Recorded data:
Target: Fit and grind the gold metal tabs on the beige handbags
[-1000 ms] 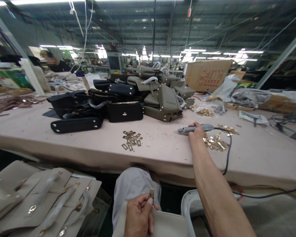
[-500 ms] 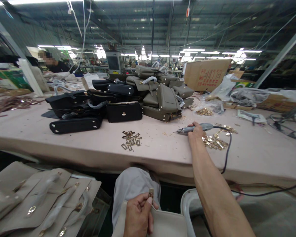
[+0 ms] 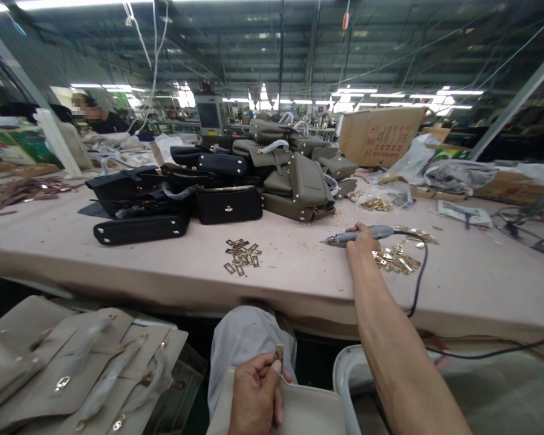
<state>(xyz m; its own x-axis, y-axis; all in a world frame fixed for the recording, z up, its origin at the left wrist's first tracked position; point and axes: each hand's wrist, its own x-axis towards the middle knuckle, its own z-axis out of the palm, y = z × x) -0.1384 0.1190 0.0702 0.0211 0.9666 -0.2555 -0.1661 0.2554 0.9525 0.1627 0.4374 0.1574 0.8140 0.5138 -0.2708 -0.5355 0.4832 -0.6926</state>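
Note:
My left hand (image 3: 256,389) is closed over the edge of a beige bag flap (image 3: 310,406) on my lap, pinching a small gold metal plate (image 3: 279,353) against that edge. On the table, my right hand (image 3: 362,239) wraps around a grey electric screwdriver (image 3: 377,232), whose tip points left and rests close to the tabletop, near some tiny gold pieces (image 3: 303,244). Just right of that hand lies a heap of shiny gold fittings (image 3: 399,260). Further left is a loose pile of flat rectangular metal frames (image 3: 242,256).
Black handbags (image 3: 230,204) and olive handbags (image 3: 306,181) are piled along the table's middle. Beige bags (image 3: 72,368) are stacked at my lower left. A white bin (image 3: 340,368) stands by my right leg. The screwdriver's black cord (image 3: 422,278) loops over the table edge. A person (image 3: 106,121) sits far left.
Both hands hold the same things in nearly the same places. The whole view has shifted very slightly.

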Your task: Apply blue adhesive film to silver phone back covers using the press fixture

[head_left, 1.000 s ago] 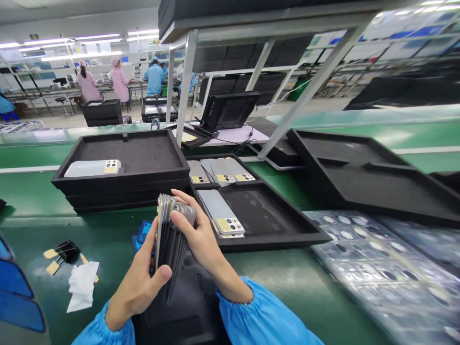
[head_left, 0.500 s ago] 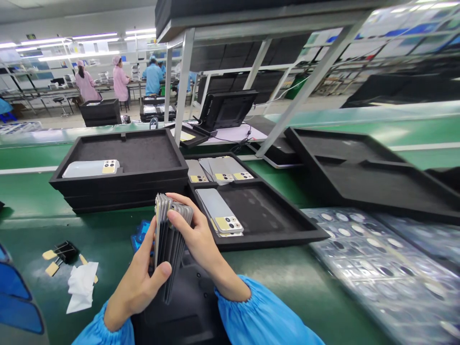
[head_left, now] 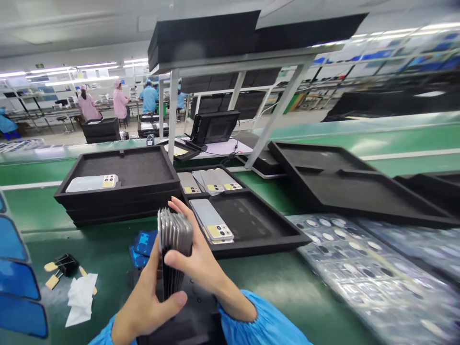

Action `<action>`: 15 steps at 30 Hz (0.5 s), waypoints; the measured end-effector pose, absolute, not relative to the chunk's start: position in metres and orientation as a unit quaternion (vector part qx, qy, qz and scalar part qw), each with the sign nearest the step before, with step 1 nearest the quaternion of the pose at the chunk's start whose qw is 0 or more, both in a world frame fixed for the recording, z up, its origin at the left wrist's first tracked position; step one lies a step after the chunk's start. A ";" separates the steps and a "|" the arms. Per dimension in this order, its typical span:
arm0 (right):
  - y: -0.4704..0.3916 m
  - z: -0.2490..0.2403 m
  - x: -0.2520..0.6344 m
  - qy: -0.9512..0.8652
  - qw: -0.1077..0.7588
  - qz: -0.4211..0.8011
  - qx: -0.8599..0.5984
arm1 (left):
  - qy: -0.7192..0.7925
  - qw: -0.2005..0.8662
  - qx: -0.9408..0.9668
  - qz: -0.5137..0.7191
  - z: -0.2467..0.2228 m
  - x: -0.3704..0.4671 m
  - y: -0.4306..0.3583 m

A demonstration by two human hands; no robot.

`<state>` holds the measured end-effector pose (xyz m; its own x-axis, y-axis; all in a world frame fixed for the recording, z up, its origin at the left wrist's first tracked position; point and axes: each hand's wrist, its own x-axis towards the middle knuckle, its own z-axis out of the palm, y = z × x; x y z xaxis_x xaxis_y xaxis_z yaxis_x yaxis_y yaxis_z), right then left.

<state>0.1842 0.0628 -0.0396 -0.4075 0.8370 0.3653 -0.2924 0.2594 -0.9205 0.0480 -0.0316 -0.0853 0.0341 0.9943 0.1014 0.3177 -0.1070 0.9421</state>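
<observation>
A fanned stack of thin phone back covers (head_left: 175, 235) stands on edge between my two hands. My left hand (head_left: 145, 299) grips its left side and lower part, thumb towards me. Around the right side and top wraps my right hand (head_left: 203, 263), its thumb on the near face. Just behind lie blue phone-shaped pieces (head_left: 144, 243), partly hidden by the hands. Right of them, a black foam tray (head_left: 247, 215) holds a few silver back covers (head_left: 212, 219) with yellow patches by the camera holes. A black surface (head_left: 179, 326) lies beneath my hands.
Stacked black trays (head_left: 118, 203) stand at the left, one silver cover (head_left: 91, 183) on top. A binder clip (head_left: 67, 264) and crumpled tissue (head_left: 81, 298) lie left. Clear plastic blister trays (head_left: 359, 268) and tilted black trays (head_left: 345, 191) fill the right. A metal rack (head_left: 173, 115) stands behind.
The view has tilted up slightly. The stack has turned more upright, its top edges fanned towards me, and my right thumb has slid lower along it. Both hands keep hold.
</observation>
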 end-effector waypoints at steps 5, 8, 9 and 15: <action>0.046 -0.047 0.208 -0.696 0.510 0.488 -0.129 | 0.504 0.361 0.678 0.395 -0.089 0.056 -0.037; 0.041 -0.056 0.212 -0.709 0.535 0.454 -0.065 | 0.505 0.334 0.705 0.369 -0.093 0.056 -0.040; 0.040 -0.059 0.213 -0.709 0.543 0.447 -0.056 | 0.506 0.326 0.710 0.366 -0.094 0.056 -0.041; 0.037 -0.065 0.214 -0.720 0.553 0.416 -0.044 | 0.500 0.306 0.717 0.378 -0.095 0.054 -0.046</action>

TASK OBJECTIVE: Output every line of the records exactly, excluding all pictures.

OUTPUT BELOW:
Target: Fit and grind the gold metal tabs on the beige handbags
[-1000 ms] 
[-500 ms] 
[+0 ms] 
<state>(xyz m; its own x-axis, y-axis; all in a world frame fixed for the recording, z up, its origin at the left wrist's first tracked position; point and axes: each hand's wrist, its own x-axis towards the middle knuckle, its own z-axis out of the palm, y = z × x) -0.1384 0.1190 0.0702 0.0211 0.9666 -0.2555 -0.1661 0.2554 0.9525 0.1627 0.4374 0.1574 0.8140 0.5138 -0.2708 -0.5355 0.4832 -0.6926</state>
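Note:
My left hand (image 3: 256,389) is closed over the edge of a beige bag flap (image 3: 310,406) on my lap, pinching a small gold metal plate (image 3: 279,353) against that edge. On the table, my right hand (image 3: 362,239) wraps around a grey electric screwdriver (image 3: 377,232), whose tip points left and rests close to the tabletop, near some tiny gold pieces (image 3: 303,244). Just right of that hand lies a heap of shiny gold fittings (image 3: 399,260). Further left is a loose pile of flat rectangular metal frames (image 3: 242,256).
Black handbags (image 3: 230,204) and olive handbags (image 3: 306,181) are piled along the table's middle. Beige bags (image 3: 72,368) are stacked at my lower left. A white bin (image 3: 340,368) stands by my right leg. The screwdriver's black cord (image 3: 422,278) loops over the table edge. A person (image 3: 106,121) sits far left.
Both hands hold the same things in nearly the same places. The whole view has shifted very slightly.
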
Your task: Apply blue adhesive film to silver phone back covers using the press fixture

[head_left, 1.000 s ago] 
[head_left, 0.500 s ago] 
[head_left, now] 

Action `<action>`: 15 steps at 30 Hz (0.5 s), waypoints; the measured end-effector pose, absolute, not relative to the chunk's start: position in metres and orientation as a unit quaternion (vector part qx, qy, qz and scalar part qw), each with the sign nearest the step before, with step 1 nearest the quaternion of the pose at the chunk's start whose qw is 0 or more, both in a world frame fixed for the recording, z up, its origin at the left wrist's first tracked position; step one lies a step after the chunk's start. A ";" separates the steps and a "|" the arms. Per dimension in this order, its typical span:
arm0 (right):
  - y: -0.4704..0.3916 m
  - z: -0.2490..0.2403 m
  - x: -0.2520..0.6344 m
  - qy: -0.9512..0.8652
  - qw: -0.1077..0.7588
  - qz: -0.4211..0.8011
  - qx: -0.8599..0.5984
arm1 (left):
  - qy: -0.7192..0.7925
  - qw: -0.2005..0.8662
  - qx: -0.9408..0.9668
  - qz: -0.5137..0.7191
  - z: -0.2467..0.2228 m
  - x: -0.3704..0.4671 m
  - y: -0.4306..0.3583 m

A demonstration by two human hands; no robot.

`<state>` holds the measured end-effector pose (xyz m; its own x-axis, y-axis; all in a world frame fixed for the recording, z up, its origin at the left wrist's first tracked position; point and axes: each hand's wrist, its own x-axis towards the middle knuckle, its own z-axis out of the palm, y = z × x; x y z xaxis_x xaxis_y xaxis_z yaxis_x yaxis_y yaxis_z), right then left.

<state>0.1842 0.0628 -0.0396 -0.4075 0.8370 0.3653 -0.2924 0.2594 -0.9205 0.0480 -0.0316 -0.0853 0.0341 0.9943 0.1014 0.3177 -0.1070 0.9421</state>
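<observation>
A fanned stack of thin phone back covers (head_left: 175, 235) stands on edge between my two hands. My left hand (head_left: 145, 299) grips its left side and lower part, thumb towards me. Around the right side and top wraps my right hand (head_left: 203, 263), its thumb on the near face. Just behind lie blue phone-shaped pieces (head_left: 144, 243), partly hidden by the hands. Right of them, a black foam tray (head_left: 247, 215) holds a few silver back covers (head_left: 212, 219) with yellow patches by the camera holes. A black surface (head_left: 179, 326) lies beneath my hands.
Stacked black trays (head_left: 118, 203) stand at the left, one silver cover (head_left: 91, 183) on top. A binder clip (head_left: 67, 264) and crumpled tissue (head_left: 81, 298) lie left. Clear plastic blister trays (head_left: 359, 268) and tilted black trays (head_left: 345, 191) fill the right. A metal rack (head_left: 173, 115) stands behind.
The view has tilted up slightly. The stack has turned more upright, its top edges fanned towards me, and my right thumb has slid lower along it. Both hands keep hold.
</observation>
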 end-effector waypoints at steps 5, 8, 9 and 15: <action>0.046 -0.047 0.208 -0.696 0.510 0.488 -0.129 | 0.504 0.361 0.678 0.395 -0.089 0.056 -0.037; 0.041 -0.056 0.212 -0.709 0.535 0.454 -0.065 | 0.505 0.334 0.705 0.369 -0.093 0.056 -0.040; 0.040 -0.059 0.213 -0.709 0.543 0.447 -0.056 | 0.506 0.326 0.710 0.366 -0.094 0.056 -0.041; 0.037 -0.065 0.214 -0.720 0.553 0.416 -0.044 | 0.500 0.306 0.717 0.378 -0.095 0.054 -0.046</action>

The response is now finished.